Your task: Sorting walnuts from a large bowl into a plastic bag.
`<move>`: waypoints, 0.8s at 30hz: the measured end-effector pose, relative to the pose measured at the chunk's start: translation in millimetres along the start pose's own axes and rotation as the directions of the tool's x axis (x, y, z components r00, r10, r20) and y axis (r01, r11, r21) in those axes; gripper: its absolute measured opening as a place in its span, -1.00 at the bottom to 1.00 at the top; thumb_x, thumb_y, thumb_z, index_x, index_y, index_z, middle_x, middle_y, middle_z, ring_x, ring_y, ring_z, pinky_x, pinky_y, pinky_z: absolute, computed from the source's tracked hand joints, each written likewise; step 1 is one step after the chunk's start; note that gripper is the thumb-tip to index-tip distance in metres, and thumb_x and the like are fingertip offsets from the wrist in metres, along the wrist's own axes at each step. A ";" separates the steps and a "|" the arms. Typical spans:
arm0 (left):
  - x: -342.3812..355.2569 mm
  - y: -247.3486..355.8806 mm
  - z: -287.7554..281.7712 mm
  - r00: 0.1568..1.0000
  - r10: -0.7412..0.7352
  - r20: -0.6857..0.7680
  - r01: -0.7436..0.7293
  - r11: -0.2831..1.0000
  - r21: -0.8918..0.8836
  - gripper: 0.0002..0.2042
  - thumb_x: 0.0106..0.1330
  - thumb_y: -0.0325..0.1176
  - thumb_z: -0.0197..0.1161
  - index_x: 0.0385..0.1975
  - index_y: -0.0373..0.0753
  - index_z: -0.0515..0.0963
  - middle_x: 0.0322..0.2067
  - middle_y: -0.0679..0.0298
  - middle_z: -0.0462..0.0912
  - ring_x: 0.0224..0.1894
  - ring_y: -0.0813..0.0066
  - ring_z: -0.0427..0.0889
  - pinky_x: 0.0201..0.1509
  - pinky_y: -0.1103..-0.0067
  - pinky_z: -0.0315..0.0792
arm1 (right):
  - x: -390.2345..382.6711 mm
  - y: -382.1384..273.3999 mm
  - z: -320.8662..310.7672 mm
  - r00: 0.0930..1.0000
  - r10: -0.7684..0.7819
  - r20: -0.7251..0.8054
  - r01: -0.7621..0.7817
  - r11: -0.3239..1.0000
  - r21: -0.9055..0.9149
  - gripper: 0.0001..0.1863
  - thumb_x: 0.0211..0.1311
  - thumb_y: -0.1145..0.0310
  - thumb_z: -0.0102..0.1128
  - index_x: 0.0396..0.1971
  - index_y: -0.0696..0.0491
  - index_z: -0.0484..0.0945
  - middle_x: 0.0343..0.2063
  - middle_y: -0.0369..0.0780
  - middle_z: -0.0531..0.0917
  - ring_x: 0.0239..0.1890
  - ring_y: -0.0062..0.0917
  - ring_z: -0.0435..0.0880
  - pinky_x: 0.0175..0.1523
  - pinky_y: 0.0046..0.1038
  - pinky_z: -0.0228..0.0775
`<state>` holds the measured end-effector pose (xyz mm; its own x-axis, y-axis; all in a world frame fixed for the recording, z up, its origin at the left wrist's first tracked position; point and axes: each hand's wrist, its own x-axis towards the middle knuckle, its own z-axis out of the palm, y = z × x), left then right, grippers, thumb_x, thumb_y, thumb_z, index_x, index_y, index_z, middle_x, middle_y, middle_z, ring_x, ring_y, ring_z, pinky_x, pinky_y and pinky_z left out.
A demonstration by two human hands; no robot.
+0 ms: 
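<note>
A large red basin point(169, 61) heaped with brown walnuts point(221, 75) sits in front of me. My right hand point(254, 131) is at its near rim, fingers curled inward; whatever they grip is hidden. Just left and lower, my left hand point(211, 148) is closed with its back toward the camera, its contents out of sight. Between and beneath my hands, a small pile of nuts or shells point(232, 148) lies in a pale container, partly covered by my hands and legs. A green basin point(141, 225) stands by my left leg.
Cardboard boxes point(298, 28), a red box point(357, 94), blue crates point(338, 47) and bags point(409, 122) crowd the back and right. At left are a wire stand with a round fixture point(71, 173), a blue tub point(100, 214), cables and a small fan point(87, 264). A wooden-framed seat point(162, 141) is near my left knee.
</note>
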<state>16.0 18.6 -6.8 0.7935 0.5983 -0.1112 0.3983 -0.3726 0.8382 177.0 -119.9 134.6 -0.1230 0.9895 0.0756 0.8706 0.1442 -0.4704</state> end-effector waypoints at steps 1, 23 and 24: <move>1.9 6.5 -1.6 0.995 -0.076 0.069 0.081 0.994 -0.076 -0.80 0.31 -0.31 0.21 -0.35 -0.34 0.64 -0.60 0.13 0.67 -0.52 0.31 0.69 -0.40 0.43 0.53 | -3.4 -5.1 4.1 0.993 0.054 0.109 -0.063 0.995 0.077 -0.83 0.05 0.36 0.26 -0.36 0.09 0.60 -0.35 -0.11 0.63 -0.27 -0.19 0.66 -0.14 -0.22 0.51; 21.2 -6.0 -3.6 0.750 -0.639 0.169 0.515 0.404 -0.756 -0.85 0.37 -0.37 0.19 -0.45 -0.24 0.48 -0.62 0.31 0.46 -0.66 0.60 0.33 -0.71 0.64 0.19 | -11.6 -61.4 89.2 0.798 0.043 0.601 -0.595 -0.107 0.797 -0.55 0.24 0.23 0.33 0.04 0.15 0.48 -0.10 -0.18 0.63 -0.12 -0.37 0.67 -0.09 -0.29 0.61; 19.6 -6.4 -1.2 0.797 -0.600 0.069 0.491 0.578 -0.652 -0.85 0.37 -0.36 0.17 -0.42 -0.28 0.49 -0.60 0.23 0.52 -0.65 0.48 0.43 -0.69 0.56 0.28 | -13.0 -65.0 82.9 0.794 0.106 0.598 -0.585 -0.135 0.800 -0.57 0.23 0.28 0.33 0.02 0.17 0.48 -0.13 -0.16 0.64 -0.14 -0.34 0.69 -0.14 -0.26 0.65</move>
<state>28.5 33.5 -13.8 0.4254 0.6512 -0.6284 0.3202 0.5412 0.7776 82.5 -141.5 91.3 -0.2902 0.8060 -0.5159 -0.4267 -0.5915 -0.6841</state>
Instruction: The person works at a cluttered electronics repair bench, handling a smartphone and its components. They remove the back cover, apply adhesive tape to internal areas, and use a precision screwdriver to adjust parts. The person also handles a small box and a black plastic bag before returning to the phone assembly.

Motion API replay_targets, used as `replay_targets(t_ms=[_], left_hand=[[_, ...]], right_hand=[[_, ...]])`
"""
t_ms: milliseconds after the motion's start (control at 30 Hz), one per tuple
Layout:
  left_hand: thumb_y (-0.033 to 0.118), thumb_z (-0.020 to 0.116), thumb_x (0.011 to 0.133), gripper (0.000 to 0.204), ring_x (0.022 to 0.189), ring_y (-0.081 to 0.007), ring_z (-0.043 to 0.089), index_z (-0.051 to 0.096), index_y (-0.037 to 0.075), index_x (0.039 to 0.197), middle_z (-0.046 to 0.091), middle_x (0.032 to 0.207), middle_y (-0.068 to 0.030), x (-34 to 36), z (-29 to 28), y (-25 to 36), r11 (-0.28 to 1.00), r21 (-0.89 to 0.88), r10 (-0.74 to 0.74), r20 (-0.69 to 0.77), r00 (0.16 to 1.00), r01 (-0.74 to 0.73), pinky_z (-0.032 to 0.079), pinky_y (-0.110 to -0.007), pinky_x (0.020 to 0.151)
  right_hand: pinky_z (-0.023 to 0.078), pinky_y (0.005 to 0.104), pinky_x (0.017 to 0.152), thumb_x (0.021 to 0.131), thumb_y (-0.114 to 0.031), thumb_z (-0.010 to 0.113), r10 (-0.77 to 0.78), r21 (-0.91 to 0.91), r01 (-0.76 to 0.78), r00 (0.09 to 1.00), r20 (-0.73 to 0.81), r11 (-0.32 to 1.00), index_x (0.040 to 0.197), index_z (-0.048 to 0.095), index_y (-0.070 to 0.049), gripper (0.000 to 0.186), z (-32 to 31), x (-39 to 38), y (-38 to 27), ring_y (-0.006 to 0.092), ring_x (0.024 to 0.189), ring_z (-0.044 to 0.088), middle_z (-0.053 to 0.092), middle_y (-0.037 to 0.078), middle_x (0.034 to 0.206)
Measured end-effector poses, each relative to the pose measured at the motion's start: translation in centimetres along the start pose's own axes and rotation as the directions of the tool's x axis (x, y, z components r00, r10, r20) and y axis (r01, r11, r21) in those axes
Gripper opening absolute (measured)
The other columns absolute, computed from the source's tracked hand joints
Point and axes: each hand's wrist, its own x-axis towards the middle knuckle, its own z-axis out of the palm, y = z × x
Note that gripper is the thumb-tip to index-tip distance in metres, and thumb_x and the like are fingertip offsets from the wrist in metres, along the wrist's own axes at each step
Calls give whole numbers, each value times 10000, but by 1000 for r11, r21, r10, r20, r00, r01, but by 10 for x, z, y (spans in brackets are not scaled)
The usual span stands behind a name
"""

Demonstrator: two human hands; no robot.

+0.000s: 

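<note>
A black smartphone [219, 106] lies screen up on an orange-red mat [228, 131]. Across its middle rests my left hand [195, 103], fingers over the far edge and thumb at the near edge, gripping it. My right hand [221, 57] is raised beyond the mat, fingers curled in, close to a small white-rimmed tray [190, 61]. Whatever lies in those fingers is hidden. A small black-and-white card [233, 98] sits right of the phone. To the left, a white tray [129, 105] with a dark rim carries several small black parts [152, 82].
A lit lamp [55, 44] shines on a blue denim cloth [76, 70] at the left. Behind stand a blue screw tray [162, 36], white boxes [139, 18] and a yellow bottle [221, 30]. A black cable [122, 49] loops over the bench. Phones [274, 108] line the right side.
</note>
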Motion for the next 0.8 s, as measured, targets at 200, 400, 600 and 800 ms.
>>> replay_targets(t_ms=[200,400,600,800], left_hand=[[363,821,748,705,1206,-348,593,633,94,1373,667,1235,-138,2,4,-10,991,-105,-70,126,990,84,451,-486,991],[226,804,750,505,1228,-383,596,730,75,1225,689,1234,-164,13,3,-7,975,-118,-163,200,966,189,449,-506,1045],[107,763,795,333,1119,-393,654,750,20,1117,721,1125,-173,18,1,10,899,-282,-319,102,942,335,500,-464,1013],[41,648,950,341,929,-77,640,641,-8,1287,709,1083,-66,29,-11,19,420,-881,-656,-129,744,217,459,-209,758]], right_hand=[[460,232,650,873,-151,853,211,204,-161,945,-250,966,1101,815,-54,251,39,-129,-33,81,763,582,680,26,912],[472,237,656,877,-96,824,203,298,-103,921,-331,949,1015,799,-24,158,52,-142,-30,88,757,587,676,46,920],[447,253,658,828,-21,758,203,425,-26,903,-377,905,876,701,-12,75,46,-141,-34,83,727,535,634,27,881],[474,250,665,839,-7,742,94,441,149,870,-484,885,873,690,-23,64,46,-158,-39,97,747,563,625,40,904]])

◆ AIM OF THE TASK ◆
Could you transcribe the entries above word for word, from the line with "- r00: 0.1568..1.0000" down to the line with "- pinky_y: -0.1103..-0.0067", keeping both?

◆ ANSWER TO THIS TASK ◆
  - r00: 0.1568..1.0000
  - r10: -0.7412..0.7352
  - r20: -0.6857..0.7680
  - r01: -0.7436..0.7293
  - r11: -0.2831..1.0000
  - r21: -0.8918..0.8836
  - gripper: 0.0002..0.2042
  - thumb_x: 0.0106..0.1330
  - thumb_y: -0.0325..0.1176
  - thumb_z: -0.0197..0.1161
  - index_x: 0.0385..0.1975
  - index_y: -0.0373..0.0753
  - index_z: -0.0515..0.0963
  - middle_x: 0.0322..0.2067
  - middle_y: -0.0679..0.0298
  - middle_z: -0.0462..0.0912
  - ring_x: 0.0224..0.1894
  - ring_y: -0.0813..0.0066
  - ring_z: -0.0427..0.0889
  - pinky_x: 0.0201..0.1509
  - pinky_y: -0.1103..-0.0067

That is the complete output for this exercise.